Professional ratings
Review scores
| Source | Rating |
| AllMusic | Star Half star |
| Pitchfork Media | 7.3/10 |
| Rolling Stone | (favourable) |

==Background==
The ISB came to prominence in the UK in June 1966, as a result of the release of their debut album, The Incredible String Band, which incorporated more conventional folk tracks in comparison to their later work. It bestowed upon the group a "Folk Album of the Year" award in Melody Maker's annual poll, but members Robin Williamson and Clive Palmer left England following its release. In late 1966, Williamson returned from leave, in which time he ventured to Morocco with his then-girlfriend, Licorice McKechnie. With his arrival, Williamson brought back a wide variety of exotic instruments of African and Middle Eastern origin. Mike Heron, as well, had begun to broaden his musical horizons by experimenting with the sitar in Williamson's absence. Williamson reformed the ISB with Heron, but not with founding member Palmer, who was still travelling in Afghanistan. As a duo, the two rehearsed early versions of the material that configured their second album. Crudely recorded on a tape recorder and a single microphone, rehearsals took place in Balmore between October 1966 and February 1967, in a period that was charged by extensive discussions between Williamson and Heron over the instrumental arrangements of the new material.

Shortly afterwards, in early 1967 the two-piece ISB became regulars on the London folk scene as an opening act in local venues, with a set list that featured the upcoming album's songs. Nearly as exotic as their instruments, Williamson, interested in multi-media, hired two dancers known as Mimi & Lesandra (incorrectly deemed Mimi & Mouse) to take part in the band's concerts. Promotion of the ISB's songs saw the ISB performing "Chinese White" on BBC's Late Night Line-up, and was capped off by a brief appearance at the Newport Folk Festival. Following the band's short touring schedule, their record producer, Joe Boyd, who had previously worked with the group on their debut album, returned to undergo developments for the duo's second album.

Following further rehearsal periods (recordings of the resulting demos were later released as The Chelsea Sessions 1967), the ISB completed the entire album at Sound Techniques, Chelsea, London in early 1967. The recordings were conducted on four-track, in the first instances of the duo overdubbing, and multi-tracking their wide assortment of instrumentals that included sitar, gimbri, and mandolin. Much of the instrumentals drew upon influences of the psychedelic genre, along with the foreign playing Williamson witnessed in his travels. Williamson and Heron's compositions were eccentric in nature, relating with themes of mythology, life, and religion. For the recordings, session musicians were featured, such as Nazir Jairazbhoy on sitar, Pentangle's Danny Thompson on double bass, and on piano was counter-culture activist John "Hoppy" Hopkins. Future ISB member McKechnie also made her first contributions to the band, appearing as a vocalist and a percussionist.

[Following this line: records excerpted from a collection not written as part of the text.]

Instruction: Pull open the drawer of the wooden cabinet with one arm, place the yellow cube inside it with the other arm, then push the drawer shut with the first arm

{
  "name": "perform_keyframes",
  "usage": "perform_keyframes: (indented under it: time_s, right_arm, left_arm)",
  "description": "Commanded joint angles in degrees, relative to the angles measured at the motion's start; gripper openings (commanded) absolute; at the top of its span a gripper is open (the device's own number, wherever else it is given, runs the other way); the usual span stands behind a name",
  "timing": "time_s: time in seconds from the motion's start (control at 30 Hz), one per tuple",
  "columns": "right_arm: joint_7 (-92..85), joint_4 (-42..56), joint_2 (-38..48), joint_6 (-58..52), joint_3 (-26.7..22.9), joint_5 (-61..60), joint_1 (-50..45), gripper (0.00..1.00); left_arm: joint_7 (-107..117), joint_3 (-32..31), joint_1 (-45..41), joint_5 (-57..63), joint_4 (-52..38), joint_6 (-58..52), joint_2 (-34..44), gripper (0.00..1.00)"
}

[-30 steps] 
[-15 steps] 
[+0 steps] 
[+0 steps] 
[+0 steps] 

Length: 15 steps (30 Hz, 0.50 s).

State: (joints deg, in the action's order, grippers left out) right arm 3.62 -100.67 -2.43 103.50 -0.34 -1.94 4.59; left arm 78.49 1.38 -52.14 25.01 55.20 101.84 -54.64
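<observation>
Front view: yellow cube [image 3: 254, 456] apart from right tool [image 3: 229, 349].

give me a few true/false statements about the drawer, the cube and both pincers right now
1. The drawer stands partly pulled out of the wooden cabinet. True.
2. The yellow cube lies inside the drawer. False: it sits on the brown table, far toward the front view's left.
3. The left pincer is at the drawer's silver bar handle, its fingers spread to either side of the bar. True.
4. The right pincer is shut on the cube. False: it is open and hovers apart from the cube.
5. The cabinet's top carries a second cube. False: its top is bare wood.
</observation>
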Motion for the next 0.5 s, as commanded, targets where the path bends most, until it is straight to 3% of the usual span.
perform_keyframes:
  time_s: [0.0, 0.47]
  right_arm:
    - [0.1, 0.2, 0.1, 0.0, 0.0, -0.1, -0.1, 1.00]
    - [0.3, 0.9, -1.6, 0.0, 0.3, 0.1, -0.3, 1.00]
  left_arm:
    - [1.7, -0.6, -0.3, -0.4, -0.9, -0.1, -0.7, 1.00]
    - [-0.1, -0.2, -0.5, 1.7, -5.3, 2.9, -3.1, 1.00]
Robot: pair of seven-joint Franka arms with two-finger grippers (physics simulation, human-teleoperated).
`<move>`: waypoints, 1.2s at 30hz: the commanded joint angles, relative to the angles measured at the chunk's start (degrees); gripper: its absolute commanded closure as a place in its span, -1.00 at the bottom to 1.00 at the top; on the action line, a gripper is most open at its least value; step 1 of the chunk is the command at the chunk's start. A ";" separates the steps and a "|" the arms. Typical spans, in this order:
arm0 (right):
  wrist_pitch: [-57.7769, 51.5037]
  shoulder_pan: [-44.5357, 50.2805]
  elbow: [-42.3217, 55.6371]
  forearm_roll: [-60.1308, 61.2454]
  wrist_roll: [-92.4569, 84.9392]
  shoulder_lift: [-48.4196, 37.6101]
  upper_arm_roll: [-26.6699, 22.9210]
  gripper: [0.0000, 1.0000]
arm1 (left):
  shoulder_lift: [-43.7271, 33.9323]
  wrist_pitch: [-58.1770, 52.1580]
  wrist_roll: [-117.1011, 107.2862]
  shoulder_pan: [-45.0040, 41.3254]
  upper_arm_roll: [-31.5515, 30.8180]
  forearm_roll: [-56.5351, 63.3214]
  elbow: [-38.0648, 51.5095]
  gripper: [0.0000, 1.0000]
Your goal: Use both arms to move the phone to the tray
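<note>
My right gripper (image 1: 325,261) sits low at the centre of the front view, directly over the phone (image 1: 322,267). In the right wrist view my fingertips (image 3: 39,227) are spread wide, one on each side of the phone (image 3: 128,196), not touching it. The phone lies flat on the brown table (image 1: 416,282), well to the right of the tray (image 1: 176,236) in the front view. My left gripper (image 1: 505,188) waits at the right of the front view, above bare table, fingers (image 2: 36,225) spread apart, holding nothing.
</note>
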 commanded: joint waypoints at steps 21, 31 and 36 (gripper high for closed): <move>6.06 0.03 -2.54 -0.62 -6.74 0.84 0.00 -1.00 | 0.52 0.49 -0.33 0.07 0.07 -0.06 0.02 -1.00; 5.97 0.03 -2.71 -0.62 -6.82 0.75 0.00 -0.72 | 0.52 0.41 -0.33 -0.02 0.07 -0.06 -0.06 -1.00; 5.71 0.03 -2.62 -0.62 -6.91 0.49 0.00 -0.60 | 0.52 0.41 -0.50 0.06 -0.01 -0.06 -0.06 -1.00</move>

Although several other musical acts, including The Beatles and The Rolling Stones, had already begun incorporating sitar into their compositions, the ISB featured Jairazbhoy, a musician who was traditionally taught with the instrument, rather than a western instrumentalist. Williamson also drew inspiration from his time in Morocco, becoming influenced by the song structures and vocal techniques. The album's compositions reflected upon these developments, Williamson's adaption of the Arabian oud to the guitar, and the vocal arabesques being major stylistic points in the album's overall sound.

==Release==
The 5000 Spirits or the Layers of the Onion was released in early July 1967 on the Elektra label to the UK (catalogue item EUK 257), and the US (catalogue item EUK 4010). In advance of the album's release, John Peel played large excerpts from it on his Radio London show The Perfumed Garden. The album was more successful than the ISB's debut, peaking at number 25 on the UK Albums Chart and number one on the UK Folk Chart, in part due to Peel's support. Its cover, designed by Dutch artists Simon Postuma and Marijke Koger, better known as The Fool, featured a multi-coloured hermaphrodite juxtaposing both light and darkness. Two singles preceded the album's release, both of which were issued in June 1967, only to the UK. "Painting Box" then "Way Back in the Sixties" managed to promote the diversity in the band's lyrics and instrumentals, but failed to chart in the UK.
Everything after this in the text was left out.